WHAT THIS TASK INVOLVES:
Could you write out the listing below again, exactly?

··· INPUT DATA ···

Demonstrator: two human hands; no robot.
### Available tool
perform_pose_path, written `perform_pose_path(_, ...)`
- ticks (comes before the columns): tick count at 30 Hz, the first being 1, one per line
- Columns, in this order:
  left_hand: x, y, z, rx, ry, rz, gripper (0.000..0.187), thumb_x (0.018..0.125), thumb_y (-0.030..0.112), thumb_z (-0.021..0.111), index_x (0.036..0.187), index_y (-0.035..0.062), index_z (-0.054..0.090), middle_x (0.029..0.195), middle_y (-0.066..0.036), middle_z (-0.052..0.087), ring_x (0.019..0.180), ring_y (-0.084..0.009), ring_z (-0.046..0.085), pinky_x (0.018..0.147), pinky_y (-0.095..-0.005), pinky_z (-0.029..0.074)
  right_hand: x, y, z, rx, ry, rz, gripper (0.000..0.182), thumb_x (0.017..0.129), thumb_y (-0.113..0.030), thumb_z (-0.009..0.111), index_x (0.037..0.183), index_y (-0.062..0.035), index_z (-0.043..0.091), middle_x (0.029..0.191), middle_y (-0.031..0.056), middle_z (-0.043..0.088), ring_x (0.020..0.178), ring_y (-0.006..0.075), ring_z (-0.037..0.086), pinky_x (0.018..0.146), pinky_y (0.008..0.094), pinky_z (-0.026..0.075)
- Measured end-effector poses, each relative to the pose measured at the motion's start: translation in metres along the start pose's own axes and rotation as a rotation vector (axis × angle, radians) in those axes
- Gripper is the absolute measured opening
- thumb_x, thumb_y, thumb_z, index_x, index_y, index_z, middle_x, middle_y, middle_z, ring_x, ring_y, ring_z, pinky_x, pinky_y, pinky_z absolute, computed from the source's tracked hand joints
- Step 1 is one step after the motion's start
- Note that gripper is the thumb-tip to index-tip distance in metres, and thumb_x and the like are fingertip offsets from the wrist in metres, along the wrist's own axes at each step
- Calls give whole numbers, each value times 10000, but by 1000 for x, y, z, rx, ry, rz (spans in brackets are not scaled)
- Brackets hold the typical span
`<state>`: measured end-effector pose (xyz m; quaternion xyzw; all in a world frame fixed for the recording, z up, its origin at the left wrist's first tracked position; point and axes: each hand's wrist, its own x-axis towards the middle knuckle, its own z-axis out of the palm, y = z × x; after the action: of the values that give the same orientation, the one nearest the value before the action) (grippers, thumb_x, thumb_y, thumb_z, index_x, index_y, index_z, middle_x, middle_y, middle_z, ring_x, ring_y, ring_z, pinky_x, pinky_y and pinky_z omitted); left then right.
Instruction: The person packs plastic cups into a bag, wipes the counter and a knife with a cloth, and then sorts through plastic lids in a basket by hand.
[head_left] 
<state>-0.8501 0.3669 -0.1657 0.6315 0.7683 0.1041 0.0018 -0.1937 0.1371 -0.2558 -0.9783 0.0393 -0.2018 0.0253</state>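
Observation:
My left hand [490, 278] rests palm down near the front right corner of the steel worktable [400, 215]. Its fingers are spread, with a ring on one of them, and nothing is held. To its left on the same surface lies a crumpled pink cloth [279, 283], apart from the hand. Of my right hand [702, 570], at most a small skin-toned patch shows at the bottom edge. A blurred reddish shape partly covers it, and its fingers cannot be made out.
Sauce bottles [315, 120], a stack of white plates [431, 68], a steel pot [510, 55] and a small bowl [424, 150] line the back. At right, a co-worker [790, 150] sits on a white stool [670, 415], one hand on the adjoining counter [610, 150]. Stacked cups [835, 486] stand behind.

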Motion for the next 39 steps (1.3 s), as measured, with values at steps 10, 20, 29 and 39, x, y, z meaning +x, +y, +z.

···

ANSWER FOR THE TASK:
Demonstrator: two human hands; no robot.
### Available tool
perform_pose_path, written `perform_pose_path(_, ...)`
- ticks (comes before the columns): tick count at 30 Hz, the first being 1, one per line
- Columns, in this order:
  left_hand: x, y, z, rx, ry, rz, gripper (0.000..0.187), thumb_x (0.018..0.125), thumb_y (-0.030..0.112), thumb_z (-0.021..0.111), index_x (0.036..0.187), index_y (-0.035..0.062), index_z (-0.054..0.090), middle_x (0.029..0.195), middle_y (-0.066..0.036), middle_z (-0.052..0.087), ring_x (0.019..0.180), ring_y (-0.084..0.009), ring_z (-0.046..0.085), pinky_x (0.018..0.147), pinky_y (-0.095..-0.005), pinky_z (-0.029..0.074)
  right_hand: x, y, z, rx, ry, rz, gripper (0.000..0.182), thumb_x (0.017..0.129), thumb_y (-0.113..0.030), thumb_z (-0.009..0.111), index_x (0.037..0.183), index_y (-0.062..0.035), index_z (-0.043..0.091), middle_x (0.029..0.191), middle_y (-0.031..0.056), middle_z (-0.043..0.088), ring_x (0.020..0.178), ring_y (-0.006..0.075), ring_z (-0.037..0.086), pinky_x (0.018..0.146), pinky_y (0.008..0.094), pinky_z (-0.026..0.075)
- Measured end-effector poses, each relative to the pose measured at the motion's start: translation in metres along the start pose's own axes and rotation as a rotation vector (axis × angle, radians) in those axes
- Gripper is the absolute measured opening
- thumb_x, thumb_y, thumb_z, index_x, index_y, index_z, middle_x, middle_y, middle_z, ring_x, ring_y, ring_z, pinky_x, pinky_y, pinky_z absolute, computed from the source's tracked hand joints
- Step 1 is one step after the motion's start
- Note that gripper is the thumb-tip to index-tip distance in metres, and thumb_x and the like are fingertip offsets from the wrist in metres, along the wrist's own axes at each step
- Calls give whole numbers, each value times 10000, but by 1000 for x, y, z, rx, ry, rz (spans in brackets are not scaled)
- Brackets hold the typical span
`<state>`: measured end-effector pose (xyz m; quaternion xyzw; all in a world frame fixed for the recording, z up, its origin at the left wrist's first tracked position; point and axes: each hand's wrist, its own x-axis towards the middle knuckle, its own z-axis out of the palm, y = z × x; after the action: of the values that give the same orientation, the one nearest the value before the action) (grippers, thumb_x, thumb_y, thumb_z, index_x, index_y, index_z, middle_x, middle_y, middle_z, ring_x, ring_y, ring_z, pinky_x, pinky_y and pinky_z omitted); left then right.
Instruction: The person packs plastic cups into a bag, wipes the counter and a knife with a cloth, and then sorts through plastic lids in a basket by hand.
[head_left] 
<state>-0.8501 0.3669 -0.1657 0.6315 0.7683 0.1041 0.0018 -0.1937 0.1371 -0.2558 -0.9783 0.0393 -0.2018 0.0253</state>
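Observation:
My left hand [490, 278] rests palm down near the front right corner of the steel worktable [400, 215]. Its fingers are spread, with a ring on one of them, and nothing is held. To its left on the same surface lies a crumpled pink cloth [279, 283], apart from the hand. Of my right hand [702, 570], at most a small skin-toned patch shows at the bottom edge. A blurred reddish shape partly covers it, and its fingers cannot be made out.
Sauce bottles [315, 120], a stack of white plates [431, 68], a steel pot [510, 55] and a small bowl [424, 150] line the back. At right, a co-worker [790, 150] sits on a white stool [670, 415], one hand on the adjoining counter [610, 150]. Stacked cups [835, 486] stand behind.
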
Motion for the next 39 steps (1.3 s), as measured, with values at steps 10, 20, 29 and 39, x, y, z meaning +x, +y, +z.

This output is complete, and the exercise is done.